Your assignment:
The records that follow are to be transcribed in full, without their images.

[Data extracted from a collection]
"""

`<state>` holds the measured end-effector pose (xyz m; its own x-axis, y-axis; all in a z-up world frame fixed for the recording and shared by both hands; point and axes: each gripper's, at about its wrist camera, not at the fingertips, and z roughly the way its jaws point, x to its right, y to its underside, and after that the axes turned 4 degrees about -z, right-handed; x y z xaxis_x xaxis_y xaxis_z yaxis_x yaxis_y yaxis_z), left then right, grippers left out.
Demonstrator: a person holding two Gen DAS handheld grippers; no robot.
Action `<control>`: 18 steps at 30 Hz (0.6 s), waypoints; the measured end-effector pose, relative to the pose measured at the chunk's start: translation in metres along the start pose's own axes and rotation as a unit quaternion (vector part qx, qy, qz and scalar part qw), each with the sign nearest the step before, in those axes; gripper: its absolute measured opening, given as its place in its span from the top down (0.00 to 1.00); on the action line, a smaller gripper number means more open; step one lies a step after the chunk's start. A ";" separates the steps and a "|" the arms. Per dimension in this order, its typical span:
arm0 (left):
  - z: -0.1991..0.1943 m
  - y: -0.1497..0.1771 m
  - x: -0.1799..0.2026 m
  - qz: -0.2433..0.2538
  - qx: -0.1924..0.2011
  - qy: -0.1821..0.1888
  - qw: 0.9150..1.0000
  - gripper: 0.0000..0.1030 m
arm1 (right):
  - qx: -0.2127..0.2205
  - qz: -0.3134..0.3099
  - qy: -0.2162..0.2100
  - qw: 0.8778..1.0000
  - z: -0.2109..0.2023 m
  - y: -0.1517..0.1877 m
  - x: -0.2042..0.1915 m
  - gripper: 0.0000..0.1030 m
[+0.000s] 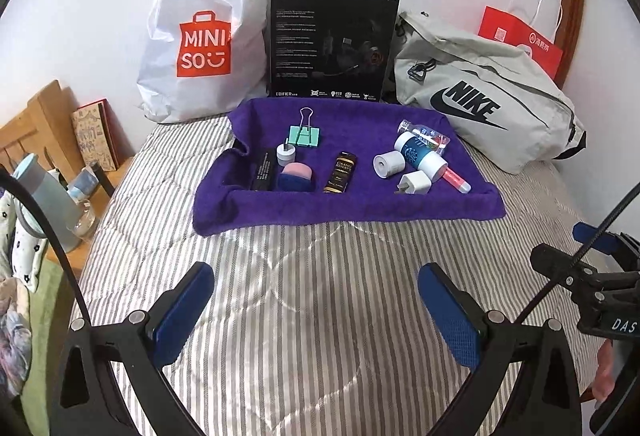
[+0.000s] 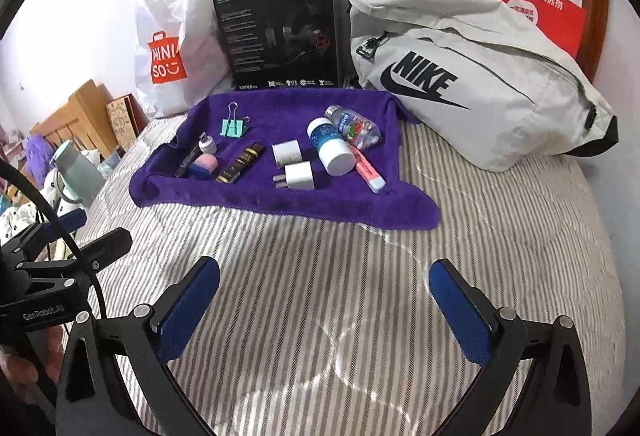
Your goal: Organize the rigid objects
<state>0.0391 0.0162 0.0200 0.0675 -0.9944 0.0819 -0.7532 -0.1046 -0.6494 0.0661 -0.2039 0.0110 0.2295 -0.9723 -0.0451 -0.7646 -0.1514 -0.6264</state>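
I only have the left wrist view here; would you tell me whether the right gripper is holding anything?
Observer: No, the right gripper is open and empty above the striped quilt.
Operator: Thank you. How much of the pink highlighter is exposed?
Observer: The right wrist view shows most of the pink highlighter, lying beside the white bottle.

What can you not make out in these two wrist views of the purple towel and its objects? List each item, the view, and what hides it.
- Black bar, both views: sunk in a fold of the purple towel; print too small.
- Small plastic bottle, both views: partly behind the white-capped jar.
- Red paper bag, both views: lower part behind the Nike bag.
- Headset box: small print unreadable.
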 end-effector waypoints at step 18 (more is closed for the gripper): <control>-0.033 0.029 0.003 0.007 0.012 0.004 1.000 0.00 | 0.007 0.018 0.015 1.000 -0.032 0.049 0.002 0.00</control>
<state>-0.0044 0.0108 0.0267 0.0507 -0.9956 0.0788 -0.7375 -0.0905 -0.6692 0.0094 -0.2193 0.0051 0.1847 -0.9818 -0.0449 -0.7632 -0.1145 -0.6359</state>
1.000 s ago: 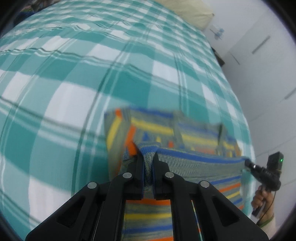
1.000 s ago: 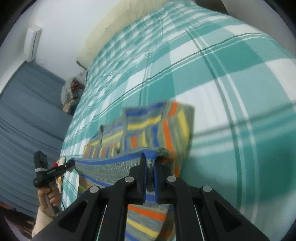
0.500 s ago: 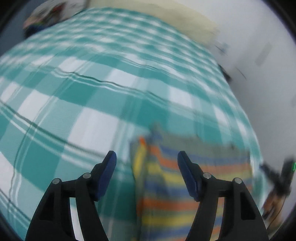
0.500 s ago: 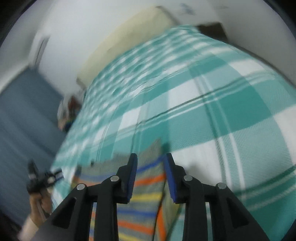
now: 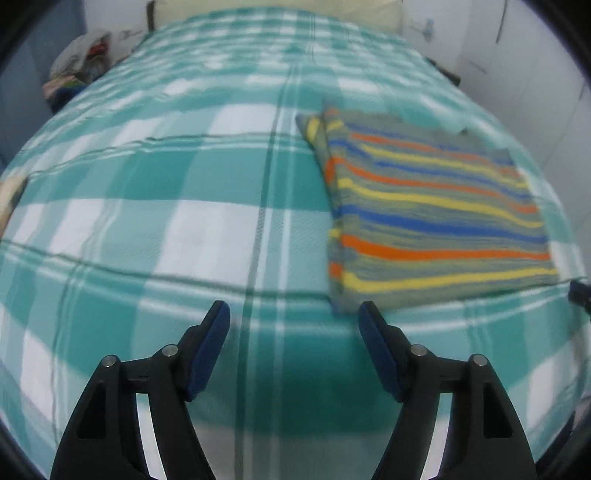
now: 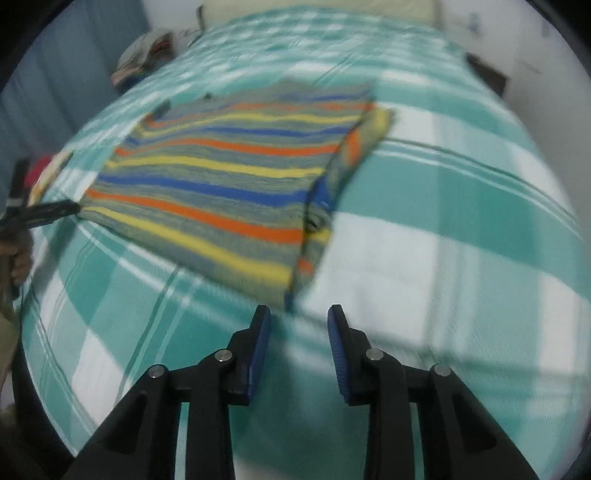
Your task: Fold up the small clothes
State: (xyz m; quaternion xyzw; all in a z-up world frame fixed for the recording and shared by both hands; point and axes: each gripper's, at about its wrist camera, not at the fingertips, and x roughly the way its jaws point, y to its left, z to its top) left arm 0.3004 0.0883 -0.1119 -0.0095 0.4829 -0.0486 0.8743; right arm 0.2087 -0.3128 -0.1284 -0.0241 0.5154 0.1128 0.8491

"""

Answer box:
`<state>` holds the measured end-effector pose (xyz m; its own x-axis, y-axis; all in a z-up world frame fixed for the recording and shared by both hands; point and axes: each gripper's, at about its wrist camera, not at the fingertips, and z roughly the way its jaws point, x to its right, y to its underside, and after that the axes turned 4 degrees about -z, right-handed; x y z xaxis_x xaxis_y xaxis_z yaxis_x yaxis_y yaxis_z), left then right, grippers left out.
Demonstrator: a person holding two Gen DAS handheld grippers; no robot.
Action `<control>`: 18 steps at 30 Hz (0.6 s), waypoints; the measured end-effector pose, relative to the pose measured at the chunk's start: translation in metres along the start pose's own axes and rotation as a unit quaternion (vector part qx, qy, qz and scalar part qw), each with the sign nearest the step before, in those axes; gripper: its absolute measured opening, given as its place in its span from the top down (0.00 to 1.00); on the action line, a smaller gripper number means more open; step one lies a step after the chunk's start. A ";" separates the steps and a "|" the arms. Per dimension in this order, its typical span:
arm0 (left):
  - z: -0.1991..0.1943 m
  - y: -0.1497..0.1771 m
  - x: -0.1799..0.2026 m
  - qz: -0.2433..0.2538
  - qx: -0.1924..0.2011
  - qy: -0.1821..0.1888
  - qw: 0.9150..1.0000
  - gripper: 0.0000..0.1030 m
arm1 (right):
  - qx: -0.2127..0.2205
  - qz: -0.3134..0.3099
  - qy: -0.2162..0.2100
  - qw: 0.8778..1.0000
  - z: -0.2109..0.2023 m
  - y: -0.1517..0.1877 m
  - x: -0.2042..0.1915 m
  - gripper: 0.0000..0.1030 m
[+0.000s] 
[+0.000s] 
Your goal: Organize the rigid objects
<state>0.0391 0.0162 0.0200 0.0675 -0.9944 0.0819 -0.7532 -0.1046 -0.6494 0.0661 -0.2039 0.0110 0.2295 -0.9723 -0.0451 -0.7646 -0.1514 -0.6264</state>
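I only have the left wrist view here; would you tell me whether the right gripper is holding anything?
Observer: No, the right gripper is open and empty above the striped quilt.
Operator: Thank you. How much of the pink highlighter is exposed?
Observer: The right wrist view shows most of the pink highlighter, lying beside the white bottle.

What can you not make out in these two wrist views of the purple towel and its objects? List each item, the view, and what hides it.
- Black bar, both views: sunk in a fold of the purple towel; print too small.
- Small plastic bottle, both views: partly behind the white-capped jar.
- Red paper bag, both views: lower part behind the Nike bag.
- Headset box: small print unreadable.
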 end-effector waypoints at step 18 (more is closed for the gripper): <control>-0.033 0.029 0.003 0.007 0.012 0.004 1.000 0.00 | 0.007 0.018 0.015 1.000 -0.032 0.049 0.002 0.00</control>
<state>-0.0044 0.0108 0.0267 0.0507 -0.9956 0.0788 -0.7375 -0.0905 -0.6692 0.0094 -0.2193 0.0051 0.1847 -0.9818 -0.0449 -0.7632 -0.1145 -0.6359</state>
1.000 s ago: 
1.000 s ago: 
0.500 s ago: 
0.500 s ago: 
now: 
now: 
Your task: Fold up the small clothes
State: (xyz m; quaternion xyzw; all in a z-up world frame fixed for the recording and shared by both hands; point and axes: each gripper's, at about its wrist camera, not at the fingertips, and x roughly the way its jaws point, y to its left, z to its top) left arm 0.3004 0.0883 -0.1119 -0.0095 0.4829 -0.0486 0.8743; right arm 0.2087 -0.3128 -0.1284 -0.0241 0.5154 0.1128 0.8491

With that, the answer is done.